The view from here is similarly panoramic as the one from the
Peace Tower, but I like it better because it’s in the open air and
affords a stupendous view of Parliament and its restored library
in all its spired, Gothic Revival glory atop a sheer cliff. From this
vantage point I can see the eight stepped locks
that form the northern terminus of the Rideau
Canal and, nearby, an unassuming limestone
edifice literally overshadowed by the Hill.

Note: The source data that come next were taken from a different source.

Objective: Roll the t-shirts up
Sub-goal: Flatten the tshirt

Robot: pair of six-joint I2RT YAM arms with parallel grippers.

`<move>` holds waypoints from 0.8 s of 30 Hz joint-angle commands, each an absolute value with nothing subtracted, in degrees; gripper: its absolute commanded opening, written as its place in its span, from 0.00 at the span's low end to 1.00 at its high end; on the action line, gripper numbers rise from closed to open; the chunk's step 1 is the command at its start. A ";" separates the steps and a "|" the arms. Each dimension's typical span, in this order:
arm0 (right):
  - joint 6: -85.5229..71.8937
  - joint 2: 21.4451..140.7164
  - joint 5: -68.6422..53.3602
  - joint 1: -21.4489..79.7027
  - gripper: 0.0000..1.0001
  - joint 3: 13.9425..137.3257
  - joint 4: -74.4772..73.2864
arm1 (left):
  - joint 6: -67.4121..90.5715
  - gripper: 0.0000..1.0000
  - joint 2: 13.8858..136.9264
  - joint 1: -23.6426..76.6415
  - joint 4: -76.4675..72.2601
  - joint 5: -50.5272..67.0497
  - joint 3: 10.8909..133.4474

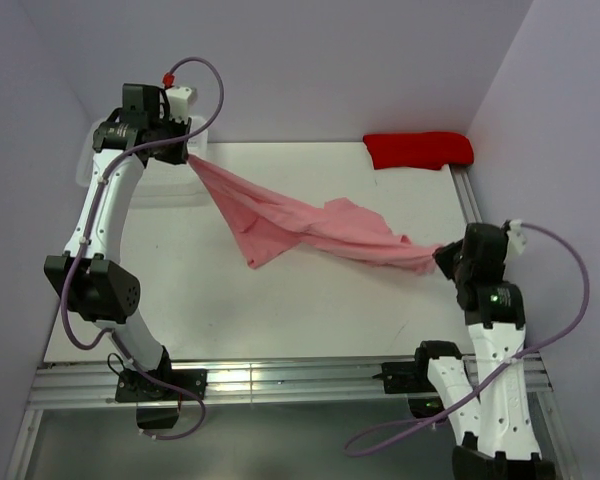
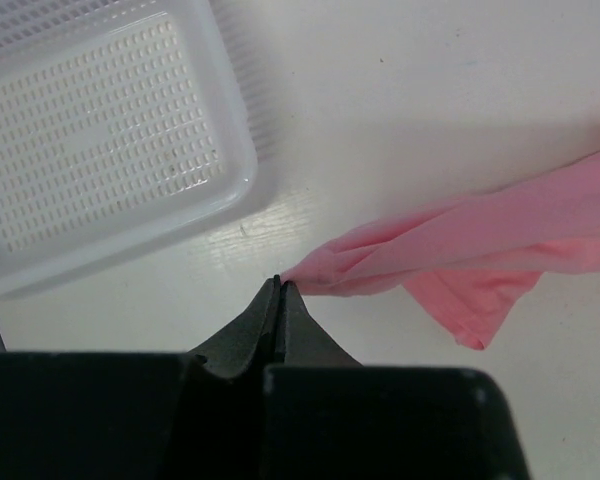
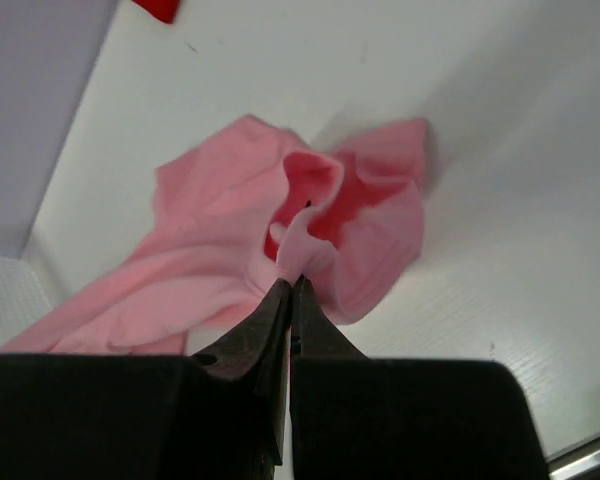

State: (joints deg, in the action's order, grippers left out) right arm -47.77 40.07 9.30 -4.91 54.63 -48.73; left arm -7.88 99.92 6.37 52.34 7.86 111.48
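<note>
At the far left, the left gripper [image 2: 280, 284] is pressed together on one end of the pink t-shirt [image 1: 300, 225], just beside a white perforated basket [image 2: 110, 150] that may crowd any spreading there. The shirt stretches as a twisted band across the tabletop [image 1: 280, 320] to the right gripper [image 3: 293, 281], which pinches the other end (probably to pull it flat before rolling). A red cloth [image 1: 418, 150] lies far right, well apart.

T-shirt [image 1: 300, 225] stretched diagonally over table [image 1: 310, 320]: far-left end at left gripper [image 1: 188, 155], near-right end at right gripper [image 1: 442, 258]. Basket [image 2: 110, 130] far left, beside left gripper. Folded cloth [image 1: 418, 150] in far-right corner.
</note>
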 commanded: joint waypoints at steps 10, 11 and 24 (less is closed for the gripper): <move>-55.20 25.93 -0.09 -5.10 0.27 27.69 -46.32 | -27.49 0.00 80.71 5.63 50.99 9.06 72.46; -54.76 25.93 -0.09 -5.01 0.39 27.77 -46.32 | -28.03 0.00 79.90 5.63 48.45 8.18 69.29; -44.13 63.31 0.26 -4.92 0.52 51.74 -31.48 | -26.72 0.00 81.20 5.54 46.67 8.79 62.22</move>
State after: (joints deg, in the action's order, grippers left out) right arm -48.38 54.24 1.69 -4.91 45.93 -39.68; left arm -26.81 80.88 5.80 48.58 7.73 59.40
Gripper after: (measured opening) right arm 0.525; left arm 0.012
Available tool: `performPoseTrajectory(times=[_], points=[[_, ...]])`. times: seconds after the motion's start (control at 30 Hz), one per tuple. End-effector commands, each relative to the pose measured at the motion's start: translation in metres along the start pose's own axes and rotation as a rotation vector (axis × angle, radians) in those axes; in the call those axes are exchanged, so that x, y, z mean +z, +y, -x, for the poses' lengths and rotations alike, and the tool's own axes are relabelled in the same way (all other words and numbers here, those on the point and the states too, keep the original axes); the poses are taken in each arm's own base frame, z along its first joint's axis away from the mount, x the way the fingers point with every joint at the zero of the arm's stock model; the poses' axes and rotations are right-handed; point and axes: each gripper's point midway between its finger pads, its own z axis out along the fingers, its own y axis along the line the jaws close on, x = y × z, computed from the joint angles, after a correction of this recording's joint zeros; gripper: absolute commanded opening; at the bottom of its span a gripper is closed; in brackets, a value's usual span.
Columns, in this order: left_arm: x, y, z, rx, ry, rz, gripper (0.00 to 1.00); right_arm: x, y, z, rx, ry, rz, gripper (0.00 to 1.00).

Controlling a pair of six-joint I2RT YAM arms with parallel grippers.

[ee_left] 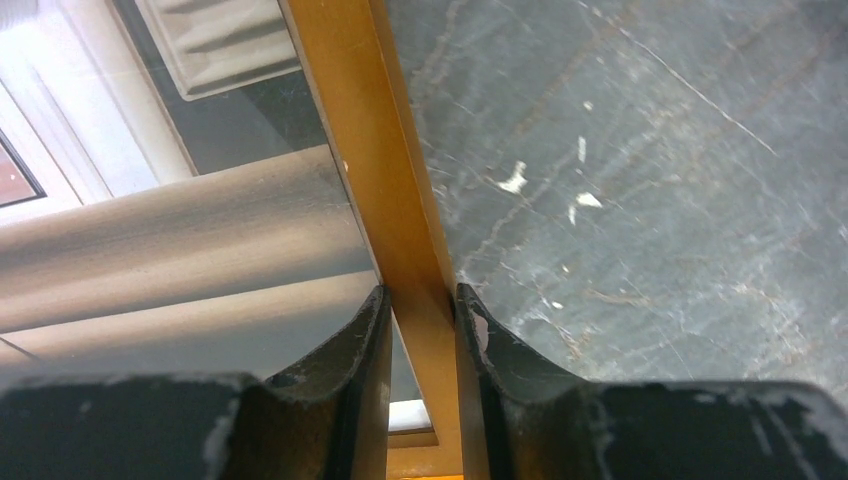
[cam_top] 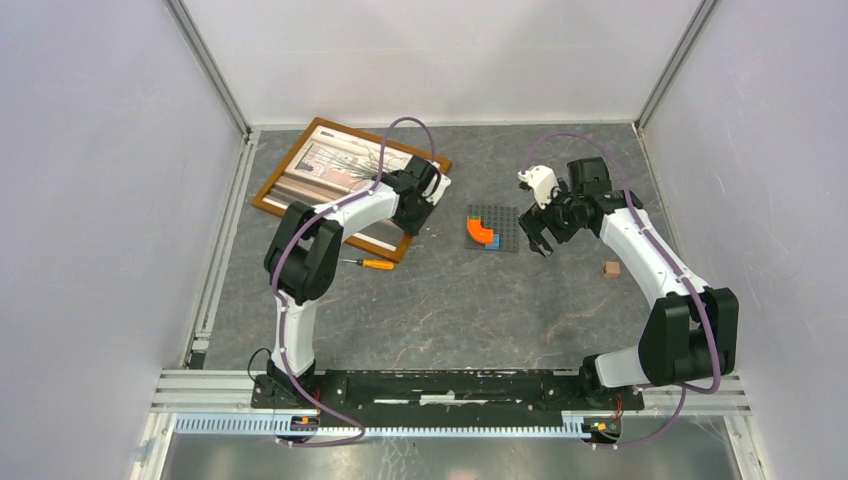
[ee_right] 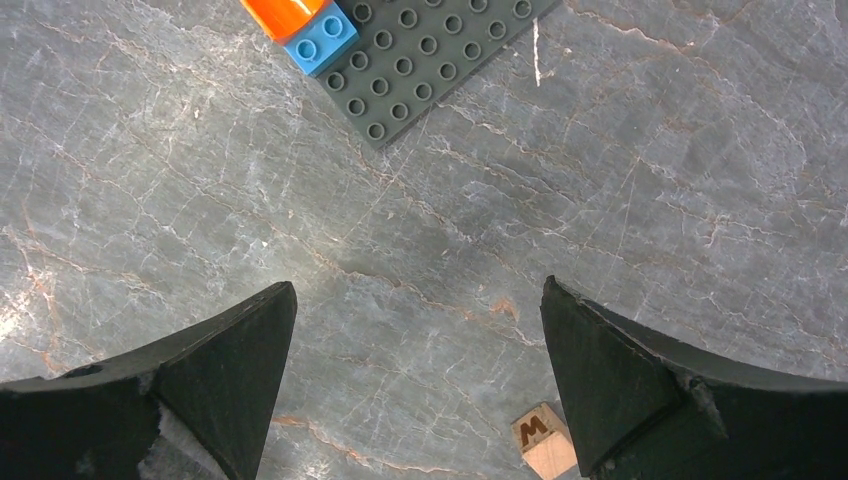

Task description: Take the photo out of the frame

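1. The frame (cam_top: 285, 162) lies flat in the upper left of the top view, with the photo (cam_top: 335, 165) inside it, face up.
2. The left gripper (ee_left: 420, 300) pinches the frame's orange-brown moulding on its right-hand edge.
3. The right gripper (ee_right: 420, 290) hangs spread wide over the table (cam_top: 450, 310), just beside the grey baseplate (ee_right: 430, 50), gripping nothing.
4. A wooden letter cube (ee_right: 540, 440) lies lower right.

Plain pale walls (cam_top: 90, 200) close in a dark grey, marble-veined tabletop (cam_top: 450, 310) on three sides, with silver metal posts (cam_top: 208, 65) in the far corners and even, soft light throughout.
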Motion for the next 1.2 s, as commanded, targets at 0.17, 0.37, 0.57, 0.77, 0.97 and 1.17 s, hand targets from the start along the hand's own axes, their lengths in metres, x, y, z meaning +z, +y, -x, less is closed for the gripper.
performPoseTrajectory(times=[0.17,0.37,0.57,0.77,0.97,1.17], points=[[-0.007,-0.077,-0.053,0.288,0.107,-0.256,0.03,-0.001,-0.007,0.018,0.022,-0.064,0.01,0.98],[-0.012,-0.105,-0.063,0.43,0.105,-0.327,0.02,-0.004,-0.015,0.021,0.043,-0.076,0.008,0.98],[-0.012,-0.129,-0.071,0.572,0.101,-0.385,0.02,-0.008,-0.028,0.019,0.085,-0.085,0.003,0.98],[-0.018,-0.159,-0.075,0.726,0.072,-0.45,0.02,-0.011,-0.039,0.013,0.121,-0.089,-0.006,0.98],[-0.025,-0.189,-0.075,0.875,0.03,-0.511,0.02,-0.014,-0.053,0.005,0.17,-0.089,-0.024,0.98],[-0.03,-0.211,-0.073,0.95,0.007,-0.542,0.02,-0.018,-0.043,0.005,0.17,-0.107,0.012,0.98]])
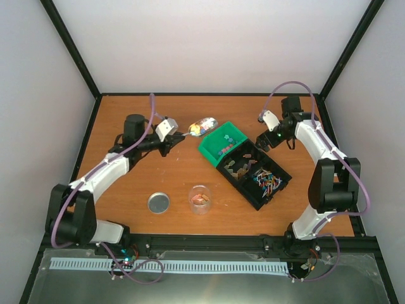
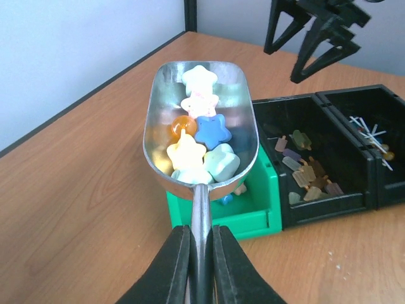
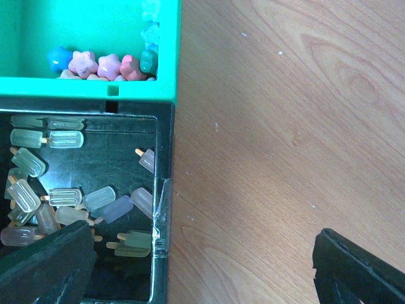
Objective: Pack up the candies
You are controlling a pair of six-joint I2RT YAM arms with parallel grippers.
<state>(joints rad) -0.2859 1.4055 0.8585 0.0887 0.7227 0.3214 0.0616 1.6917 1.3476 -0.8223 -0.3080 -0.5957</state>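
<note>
Farthest left on the desk (image 1: 126,183) lies a round metal lid (image 1: 159,202), flat and on its own. Up from it, the left pincer (image 2: 201,272) is clenched tight on the thin handle of a metal scoop (image 2: 158,120). Its two black fingers press the handle from either side, and nothing else is in their grip. Right of the lid stands a clear jar (image 1: 200,199), open, with a little brownish-orange heap at its bottom.

The scoop is held level above the desk. In its bowl sit some of the candies (image 2: 199,139): star-shaped pieces in white, pink, blue, pale yellow and mint, plus one round orange piece. The bowl is at the left end of the green bin (image 1: 212,149). Whether it is over the rim or just beside it, the views do not settle. More star candies in blue, pink and teal lie inside the green bin, along the wall it shares with the black tray (image 1: 278,190).

That tray touches the green bin on its right. Its nearer compartment holds pale ice-lolly-shaped pieces (image 3: 63,196), and the next one holds thin coloured sticks (image 2: 373,133).

Rightmost, the right pincer (image 3: 202,272) is released. Its fingers are spread wide, with only bare desk and the tray's edge below them, and they grasp and touch nothing.
</note>
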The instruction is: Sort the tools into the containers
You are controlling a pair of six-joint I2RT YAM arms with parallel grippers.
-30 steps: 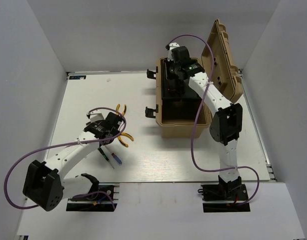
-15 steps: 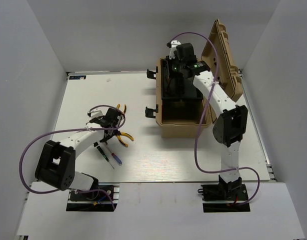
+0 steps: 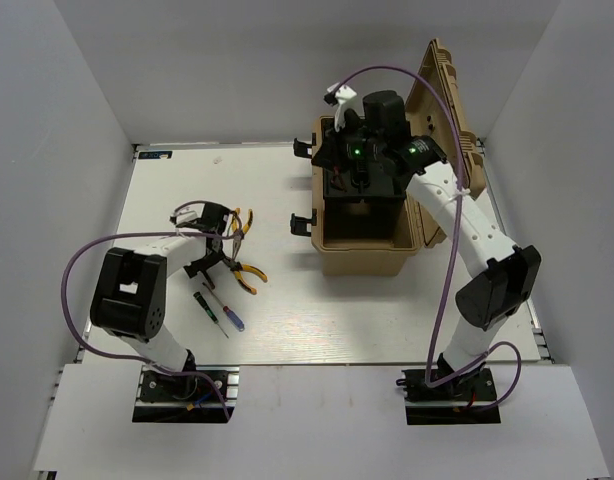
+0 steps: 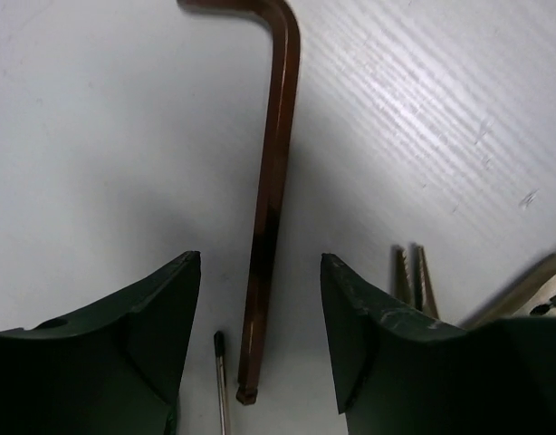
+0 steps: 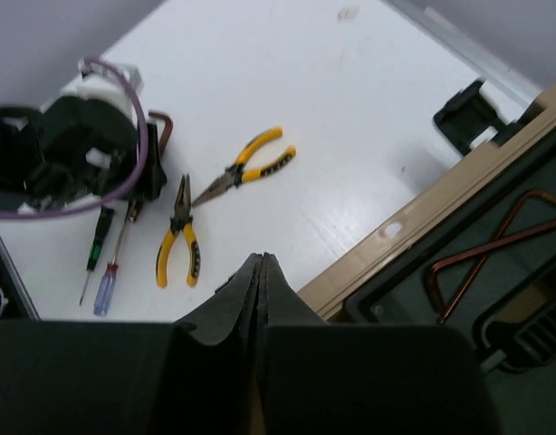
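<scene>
A dark brown L-shaped hex key (image 4: 271,199) lies flat on the white table, its long shaft between the fingers of my open left gripper (image 4: 260,272), which is low over it without touching it. A thin screwdriver tip (image 4: 221,385) lies beside the shaft. In the top view the left gripper (image 3: 213,228) is at the tool pile: two yellow-handled pliers (image 3: 243,222) (image 3: 250,274) and screwdrivers (image 3: 218,310). My right gripper (image 5: 262,263) is shut and empty, above the left rim of the tan toolbox (image 3: 371,258). Bent brown hex keys (image 5: 495,249) lie in the box's black tray.
The toolbox lid (image 3: 449,110) stands open at the back right. Black latches (image 3: 303,222) stick out of the box's left side. The right wrist view shows both pliers (image 5: 178,237) (image 5: 251,163), green and blue-handled screwdrivers (image 5: 99,245) and the left gripper (image 5: 70,163).
The left arm's elbow has swung left and its gripper has shifted slightly up-left over the hex key. The right gripper has risen out of the toolbox and moved right.
</scene>
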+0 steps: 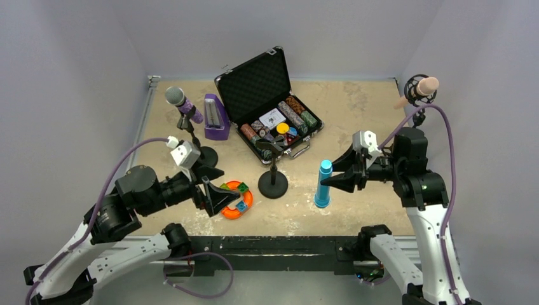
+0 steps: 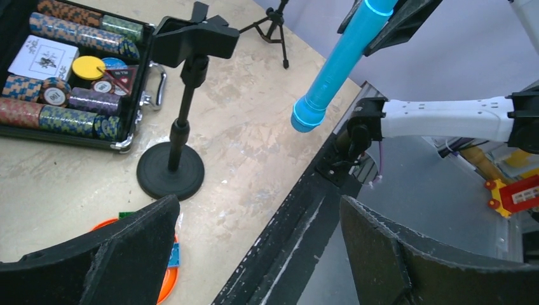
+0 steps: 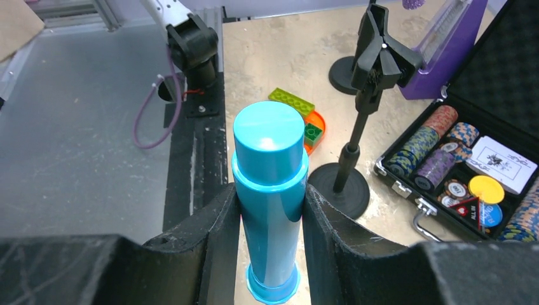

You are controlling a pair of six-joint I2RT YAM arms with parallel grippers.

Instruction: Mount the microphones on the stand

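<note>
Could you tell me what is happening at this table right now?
The right end effector is clamped on the cyan-blue microphone, holding it upright near the front of the table, beside the empty stand in the middle. The left end effector hangs open near the orange toy, holding nothing. The purple microphone and the pink microphone already sit in their own stands at the back, so the blue one is the last to mount.

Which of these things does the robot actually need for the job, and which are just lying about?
Part of the job:
- blue microphone, gripped by the right arm's fingers
- empty black stand
- purple microphone, already mounted
- pink microphone, already mounted

Lying about:
- open case of poker chips
- purple metronome
- orange toy with bricks
</note>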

The structure is easy to miss, but shouldn’t be,
for it is Ottawa’s oldest building. Erected in 1826
as a commissary for workers toiling on the canal,
it now houses the Bytown Museum, full of
exhibits describing the evolution of Ottawa from
its beginnings as a rough-and-tumble hinterland
work camp called Bytown to logging boomtown
to national capital. When we head down to visit
the museum, Maddy and Noah are transfixed by
a plaster cast of the hand of the assassinated
Father of Confederation, Thomas D’Arcy McGee,
while Vicki and I are diverted by oddball offerings
such as a wooden vacuum cleaner and a lovingly
preserved crust of bread, a scrap from a meal served to the Duke
and Duchess of York when they visited Ottawa in 1901. I love
this sort of stuff.
WE VOTE TO WHILE AWAY the remaining daylight hours by
exploring a piece of Gatineau Park, a 36,300-hectare lake-andforest
wilderness much loved by area naturalists, hikers,
canoeists, kayakers, rock climbers, mountain bikers, road
cyclists and, in winter, cross-country skiers. Just a 15-minute
drive north of Parliament Hill, its rolling, twisty roads explode
in autumn colour. Save for the odd masochistic cyclist, they’re
also traffic-free. We’d been told that when the fall vegetation is
at its photogenic peak, cars full of leaf-oglers jam these roads
bumper to bumper.
We turn into the parking lot at tiny Pink Lake
for a hike that turns out to be perfect for Noah and
Maddy, who have already logged a number of
kilometres on their little legs: it’s short and sweet.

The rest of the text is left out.